■ Directions for this task
Return each line of the data below verbatim; pictures are to be left out.

■ Data block
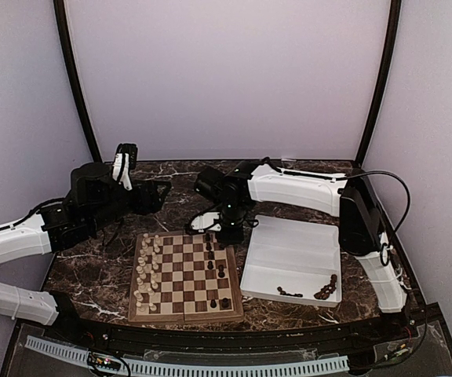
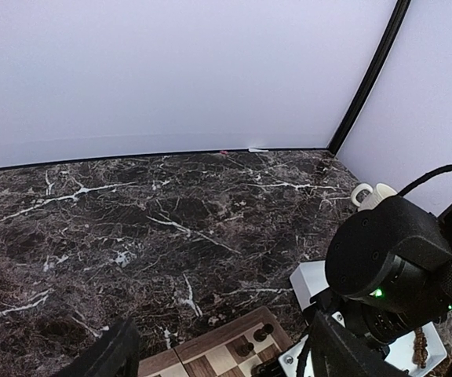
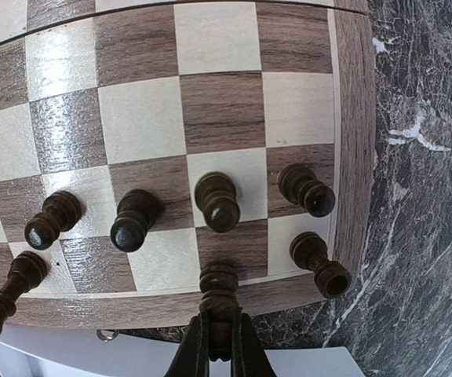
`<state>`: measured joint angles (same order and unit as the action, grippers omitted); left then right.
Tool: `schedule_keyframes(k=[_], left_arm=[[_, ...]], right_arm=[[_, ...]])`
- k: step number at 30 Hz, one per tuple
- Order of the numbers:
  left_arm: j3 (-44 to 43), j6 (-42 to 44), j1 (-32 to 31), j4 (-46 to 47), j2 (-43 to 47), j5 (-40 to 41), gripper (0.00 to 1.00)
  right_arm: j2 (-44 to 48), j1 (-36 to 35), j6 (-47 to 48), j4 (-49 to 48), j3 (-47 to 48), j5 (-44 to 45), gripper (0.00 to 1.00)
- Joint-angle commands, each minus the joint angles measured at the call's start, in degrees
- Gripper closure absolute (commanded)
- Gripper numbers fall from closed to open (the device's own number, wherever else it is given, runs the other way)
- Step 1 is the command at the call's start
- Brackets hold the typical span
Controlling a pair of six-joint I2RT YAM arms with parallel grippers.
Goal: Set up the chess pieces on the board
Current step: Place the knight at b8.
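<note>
The surface [image 2: 132, 220] looks like dark polished marble, glossy and white-veined. The board [image 3: 218, 110] is grained wood with a satin finish. The chess pieces [image 3: 216, 200] are smooth, faintly shiny turned wood, and the tray [image 1: 289, 243] is smooth white plastic.

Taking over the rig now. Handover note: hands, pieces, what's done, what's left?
Left hand: open, empty, off the board's far left corner.
Right hand: shut on a dark piece at the board edge nearest the white tray.
Done: cream pieces lined up in two rows on the far side; several dark chessmen stand on this side.
Left: set down the held piece, then probably bring over the loose dark ones lying in the tray.
</note>
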<state>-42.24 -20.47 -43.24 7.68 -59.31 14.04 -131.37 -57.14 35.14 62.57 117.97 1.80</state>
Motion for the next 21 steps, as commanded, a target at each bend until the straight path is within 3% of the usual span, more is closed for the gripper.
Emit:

■ Output
`<state>`: measured joint angles (same order and unit as the action, grippers omitted); left then right.
Tool: `schedule_keyframes(k=[_], left_arm=[[_, ...]], right_arm=[[_, ...]])`
- k: step number at 30 Hz, one per tuple
- Order of the numbers:
  left_arm: j3 (-44 to 43), j6 (-42 to 44), j1 (-32 to 31), j4 (-46 to 47), j2 (-43 to 47), j5 (-40 to 41), gripper (0.00 to 1.00)
  right_arm: j2 (-44 to 48), j1 (-36 to 35), j6 (-47 to 48), j4 (-49 to 48), j3 (-47 to 48), j5 (-44 to 45), gripper (0.00 to 1.00)
- Joint-angle commands, each minus the joint angles measured at the call's start, in degrees
- Gripper closure absolute (commanded)
- Gripper numbers fall from closed to open (the device's own number, wherever else it is given, runs the other way)
- Step 1 is the command at the call's start
- Brackets hold the typical span
Controlling a pair of six-joint I2RT YAM arms with parallel grippers.
Goal: Set up the chess pieces on the board
Current step: Place the knight at b8.
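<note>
The surface [image 2: 132, 220] looks like dark polished marble, glossy and white-veined. The board [image 3: 218, 110] is grained wood with a satin finish. The chess pieces [image 3: 216, 200] are smooth, faintly shiny turned wood, and the tray [image 1: 289, 243] is smooth white plastic.

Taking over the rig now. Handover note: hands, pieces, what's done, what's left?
Left hand: open, empty, off the board's far left corner.
Right hand: shut on a dark piece at the board edge nearest the white tray.
Done: cream pieces lined up in two rows on the far side; several dark chessmen stand on this side.
Left: set down the held piece, then probably bring over the loose dark ones lying in the tray.
</note>
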<state>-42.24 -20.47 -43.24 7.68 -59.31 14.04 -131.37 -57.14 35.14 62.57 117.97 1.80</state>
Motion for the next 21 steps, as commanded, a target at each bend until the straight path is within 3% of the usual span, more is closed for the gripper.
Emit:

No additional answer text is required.